TASK DESCRIPTION
Output each line of the material exactly as it stands.

COLLECTED MATERIAL
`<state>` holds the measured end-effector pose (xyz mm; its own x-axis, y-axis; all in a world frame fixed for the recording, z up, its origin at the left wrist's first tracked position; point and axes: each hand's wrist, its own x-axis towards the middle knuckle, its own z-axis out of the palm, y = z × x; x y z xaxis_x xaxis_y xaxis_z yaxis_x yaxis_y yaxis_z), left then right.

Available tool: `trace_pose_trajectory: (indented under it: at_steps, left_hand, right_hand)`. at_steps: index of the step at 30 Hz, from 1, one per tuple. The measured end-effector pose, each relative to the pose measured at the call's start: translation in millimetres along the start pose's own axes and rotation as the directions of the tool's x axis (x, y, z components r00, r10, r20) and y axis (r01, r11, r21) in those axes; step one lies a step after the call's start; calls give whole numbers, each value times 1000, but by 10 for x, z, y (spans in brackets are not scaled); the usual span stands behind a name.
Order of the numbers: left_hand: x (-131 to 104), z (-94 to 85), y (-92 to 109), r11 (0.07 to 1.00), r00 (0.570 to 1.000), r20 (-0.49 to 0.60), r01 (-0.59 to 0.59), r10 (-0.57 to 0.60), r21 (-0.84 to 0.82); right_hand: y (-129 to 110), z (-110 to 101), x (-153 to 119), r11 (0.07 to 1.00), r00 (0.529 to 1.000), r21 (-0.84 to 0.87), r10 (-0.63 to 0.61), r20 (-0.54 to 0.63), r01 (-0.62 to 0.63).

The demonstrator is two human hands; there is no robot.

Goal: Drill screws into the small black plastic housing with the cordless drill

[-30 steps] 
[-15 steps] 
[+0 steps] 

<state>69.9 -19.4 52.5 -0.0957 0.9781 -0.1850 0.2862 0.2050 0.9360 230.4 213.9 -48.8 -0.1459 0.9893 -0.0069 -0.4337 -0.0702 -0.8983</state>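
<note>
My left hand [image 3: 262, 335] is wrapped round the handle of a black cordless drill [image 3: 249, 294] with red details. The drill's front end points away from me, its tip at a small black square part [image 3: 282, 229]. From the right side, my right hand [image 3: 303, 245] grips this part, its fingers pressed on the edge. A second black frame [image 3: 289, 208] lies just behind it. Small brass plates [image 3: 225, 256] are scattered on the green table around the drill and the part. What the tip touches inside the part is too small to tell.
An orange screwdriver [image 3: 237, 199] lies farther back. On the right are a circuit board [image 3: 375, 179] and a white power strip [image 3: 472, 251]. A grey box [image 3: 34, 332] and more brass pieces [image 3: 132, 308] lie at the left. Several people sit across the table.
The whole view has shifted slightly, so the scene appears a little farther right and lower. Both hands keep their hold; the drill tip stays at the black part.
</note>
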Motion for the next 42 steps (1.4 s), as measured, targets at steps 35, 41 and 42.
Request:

SOLUTION FOR THIS PROBLEM
`<state>` holds the measured end-effector pose (xyz mm; its own x-axis, y-axis; all in a world frame fixed for the recording, z up, its origin at the left wrist's first tracked position; point and axes: each hand's wrist, its own x-axis towards the middle knuckle, its own z-axis out of the palm, y = z × x; x y z xaxis_x xaxis_y xaxis_z yaxis_x yaxis_y yaxis_z), left then right.

Available tool: `trace_pose_trajectory: (indented under it: at_steps, left_hand, right_hand)`. at_steps: index of the step at 30 Hz, from 1, one per tuple. The measured end-effector pose, each relative to the pose measured at the call's start: translation in millimetres along the start pose's own axes and rotation as the directions of the tool's x axis (x, y, z components r00, r10, r20) and y axis (r01, r11, r21) in those axes; step one lies a step after the call's start; calls give whole numbers, each value times 1000, but by 10 for x, z, y (spans in brackets are not scaled); the usual span stands behind a name.
Order of the numbers: left_hand: x (-131 to 104), z (-94 to 85), y (-92 to 109), r11 (0.07 to 1.00), r00 (0.570 to 1.000), r20 (-0.49 to 0.60), r01 (-0.59 to 0.59), r10 (-0.57 to 0.60), r21 (-0.84 to 0.82); right_hand: y (-129 to 110), z (-110 to 101), x (-153 to 119), r11 (0.07 to 1.00), r00 (0.529 to 1.000), r21 (-0.84 to 0.87), r10 (-0.63 to 0.61), r20 (-0.54 to 0.63), r01 (-0.62 to 0.63).

The demonstrator is two human hands; there is no robot.

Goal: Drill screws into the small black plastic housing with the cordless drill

[-30 steps] 
[-15 steps] 
[+0 steps] 

<state>69.9 -19.4 52.5 -0.0957 0.9781 -0.1850 0.2862 0.2050 0.9360 230.4 213.9 -48.8 -0.1459 0.9893 -0.0069 -0.4337 -0.0702 -0.8983</state>
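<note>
My left hand [image 3: 262, 335] is wrapped round the handle of a black cordless drill [image 3: 249, 294] with red details. The drill's front end points away from me, its tip at a small black square part [image 3: 282, 229]. From the right side, my right hand [image 3: 303, 245] grips this part, its fingers pressed on the edge. A second black frame [image 3: 289, 208] lies just behind it. Small brass plates [image 3: 225, 256] are scattered on the green table around the drill and the part. What the tip touches inside the part is too small to tell.
An orange screwdriver [image 3: 237, 199] lies farther back. On the right are a circuit board [image 3: 375, 179] and a white power strip [image 3: 472, 251]. A grey box [image 3: 34, 332] and more brass pieces [image 3: 132, 308] lie at the left. Several people sit across the table.
The whole view has shifted slightly, so the scene appears a little farther right and lower. Both hands keep their hold; the drill tip stays at the black part.
</note>
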Motion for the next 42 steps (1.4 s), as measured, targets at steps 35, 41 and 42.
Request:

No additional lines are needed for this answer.